ANDO SENTINDO um certo desconforto que não tem nada a ver com o excesso de panetone ingerido nestes últimos dias do ano ou com os abusos cometidos nas festinhas de amigo secreto.
Meu estômago acusou os primeiros sinais de irritação há coisa de uma semana, quando ouvi um nome do qual já nem me lembrava mais: Harry Shibata. O médico legista que causava arrepios em quem viveu os anos do regime militar voltou ao noticiário em razão de denúncia de ocultação de cadáveres, só agora aceita pelo Ministério Público.
Jesus Cristo! Harry Shibata ainda anda por aí? O que terá feito de bom nestes anos todos? Terá netos, amigos, antigos colegas de trabalho que ligam na data de seu aniversário para lhe dar os parabéns? Será que vai à farmácia e ao supermercado? As pessoas ainda se lembrarão dele quando ouvem seu nome?

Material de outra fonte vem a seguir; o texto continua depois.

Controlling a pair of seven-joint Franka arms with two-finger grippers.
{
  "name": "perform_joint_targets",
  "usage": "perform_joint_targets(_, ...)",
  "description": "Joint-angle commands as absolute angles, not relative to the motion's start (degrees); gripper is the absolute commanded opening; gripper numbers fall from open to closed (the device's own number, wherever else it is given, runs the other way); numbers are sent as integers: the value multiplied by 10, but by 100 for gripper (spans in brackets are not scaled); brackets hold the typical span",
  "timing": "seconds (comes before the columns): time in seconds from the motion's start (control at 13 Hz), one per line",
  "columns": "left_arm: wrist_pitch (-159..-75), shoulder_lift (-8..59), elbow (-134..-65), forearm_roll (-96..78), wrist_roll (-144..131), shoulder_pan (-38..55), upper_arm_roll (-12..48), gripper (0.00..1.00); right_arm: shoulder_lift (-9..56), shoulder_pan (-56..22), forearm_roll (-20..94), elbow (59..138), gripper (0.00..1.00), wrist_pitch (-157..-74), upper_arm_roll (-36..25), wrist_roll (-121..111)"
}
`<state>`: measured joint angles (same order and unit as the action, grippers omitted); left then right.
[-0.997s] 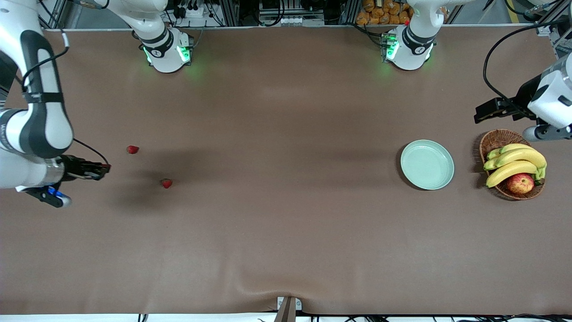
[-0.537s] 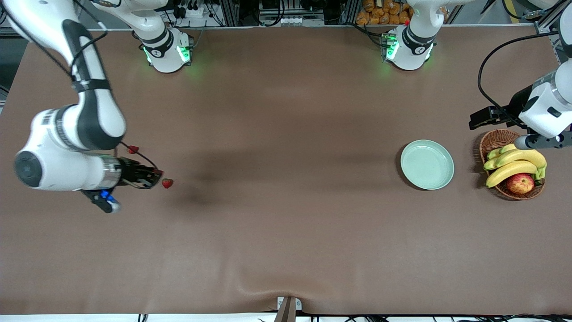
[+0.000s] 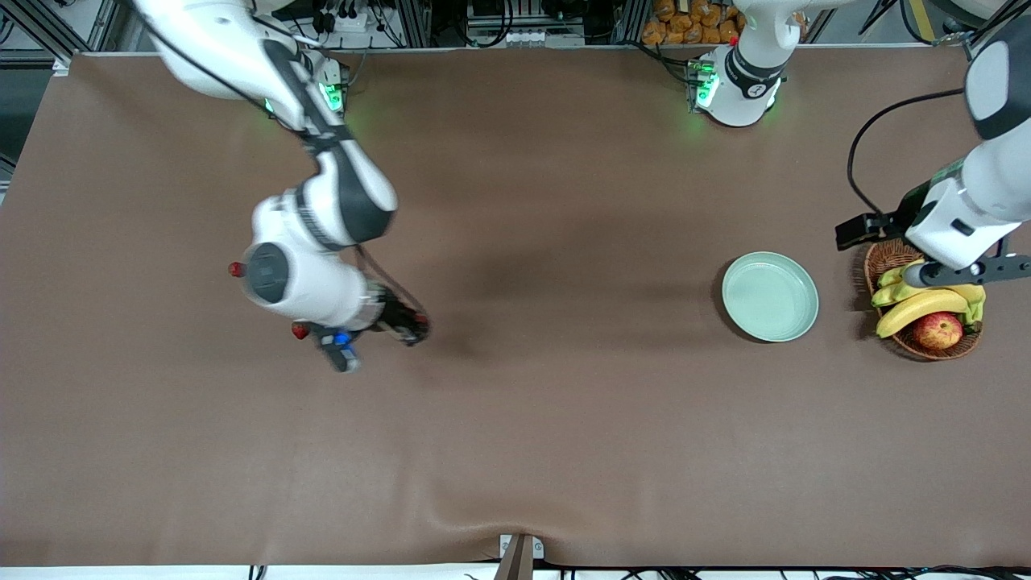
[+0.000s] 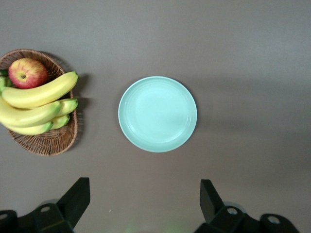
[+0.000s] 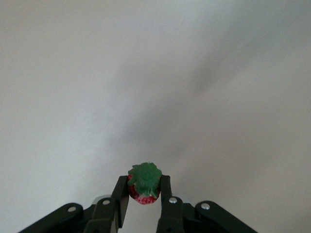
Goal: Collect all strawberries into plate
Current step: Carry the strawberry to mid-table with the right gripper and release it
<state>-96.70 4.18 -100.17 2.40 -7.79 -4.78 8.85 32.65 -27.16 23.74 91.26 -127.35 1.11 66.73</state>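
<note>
the right tool is clamped on a strawberry, up over the bench toward the right arm's end, and the plate lies well apart toward the left arm's end, so the carry must run along the bench's length. the left tool, spread wide and holding nothing, waits over the basket beside the plate. two more strawberries peek out half hidden by the right arm, near its end of the bench; in the front view the held berry itself cannot be made out.
</note>
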Motion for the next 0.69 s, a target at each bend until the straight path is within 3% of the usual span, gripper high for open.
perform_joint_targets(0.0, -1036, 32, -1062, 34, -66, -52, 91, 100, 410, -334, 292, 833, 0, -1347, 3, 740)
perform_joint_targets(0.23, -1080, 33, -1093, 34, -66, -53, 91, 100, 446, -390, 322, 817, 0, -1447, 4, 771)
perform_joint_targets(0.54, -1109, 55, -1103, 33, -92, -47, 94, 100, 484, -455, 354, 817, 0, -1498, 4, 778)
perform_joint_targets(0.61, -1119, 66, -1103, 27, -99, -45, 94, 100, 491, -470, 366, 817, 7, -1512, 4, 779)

A quantos ele revelará sua identidade com alguma dose de paz de espírito?
Na noite de quarta, à aflição causada pela lembrança do médico que para sempre terá seu nome vinculado à tortura dos anos de chumbo, adicionei as imagens da violência praticada pela PM de Brasília contra os manifestantes que pediam o impeachment do governador do Distrito Federal, José Roberto Arruda, do Democratas.

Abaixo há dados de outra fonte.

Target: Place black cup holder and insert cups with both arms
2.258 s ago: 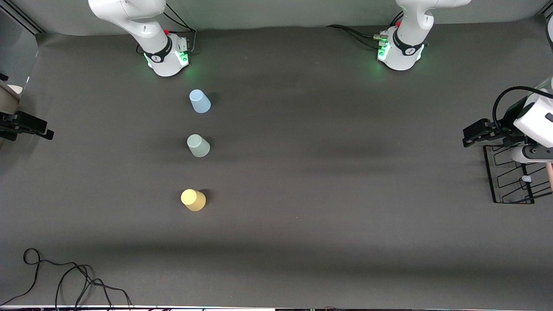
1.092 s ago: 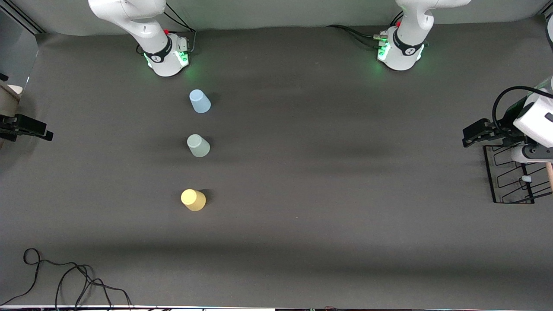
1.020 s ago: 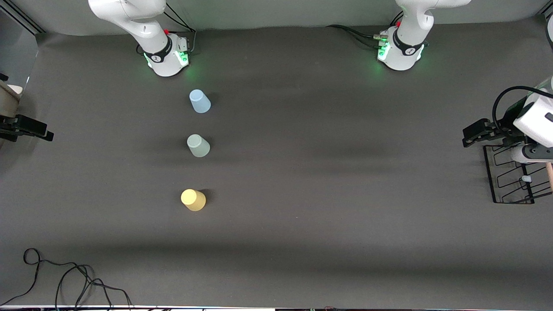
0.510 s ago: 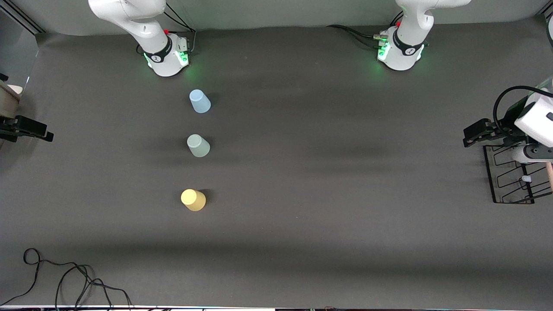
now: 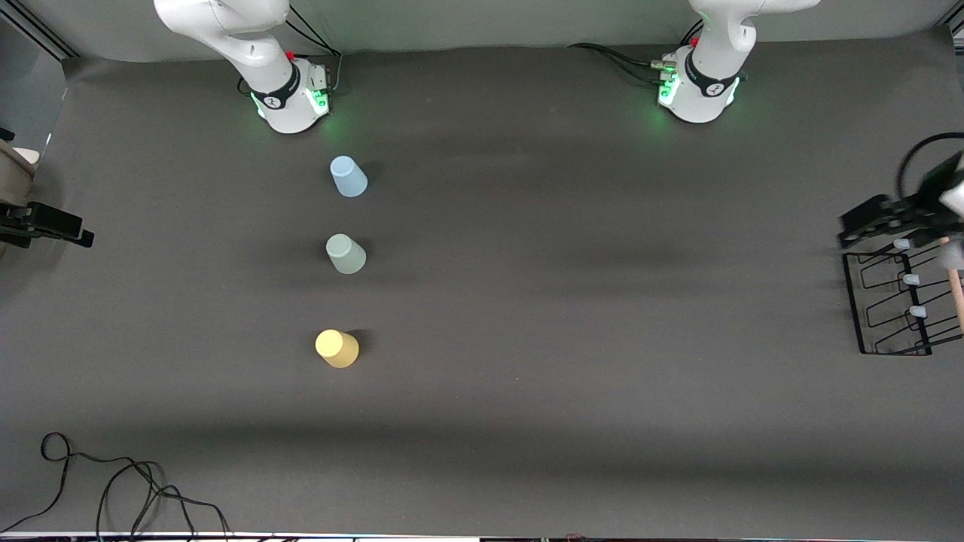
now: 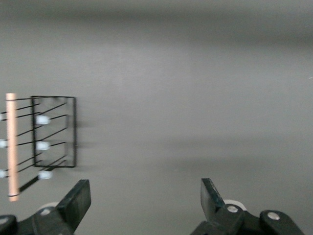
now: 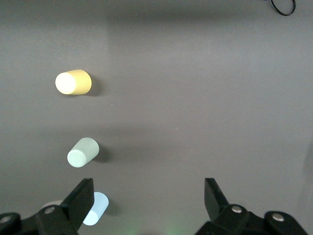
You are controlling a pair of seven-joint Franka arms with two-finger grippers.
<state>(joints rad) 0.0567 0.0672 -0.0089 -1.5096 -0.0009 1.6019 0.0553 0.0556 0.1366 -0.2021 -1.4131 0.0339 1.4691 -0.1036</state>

Desde os tempos da repressão barra-pesada não se viam imagens tão fortes. Está certo que baderneiro tem de ser disciplinado e não se pode negar que o protesto tenha sido organizado por entidades de classe, estudantes ligados a grupos de extrema esquerda e militantes de partidos que não demonstraram a mesma indignação na época do mensalão do PT.
Não existe rigorosamente nenhuma diferença entre os dólares na cueca do irmão do deputado Genoino e os amontoados de notas de real manipulados indecorosamente pelo governador do Distrito Federal e seus comparsas.
Mas teve gente que criticou duramente a manifestação. A eles eu pergunto: para a sociedade, será que faz diferença saber quem organizou o protesto? Alguém por acaso faz questão de cobrar retroativamente dos que tomaram borrachada e foram pisoteados pela cavalaria na tarde de quarta-feira se eles também foram para a praça contra os mensaleiros do PT?
O importante não foi ter conseguido produzir algum tipo de intimidação contra os políticos eternamente insulados que operam em Brasília?
Não foi o fato de que, ao ver aquela molecada lá protestando contra Arruda, você também, meu dileto leitor, se sentiu satisfatoriamente representado?
Não foi nem mesmo preciso esperar janeiro chegar. O Fla-Flu eleitoral já botou seu bloco na rua e saiu a toda. Noutro dia, cometi a singeleza de dizer no meu blog que a população de São Paulo que joga lixo na rua também é responsável pelas inundações. Para quê? Fui praticamente linchada pelos militantes de cabresto invisível que me acusaram de poupar as autoridades, principalmente o prefeito. A temporada do maniqueísmo de oportunidade já foi escancarada.
Qualquer coisa que se diga daqui até as eleições de outubro próximo será interpretada ao gosto da ideologia de quem ouve.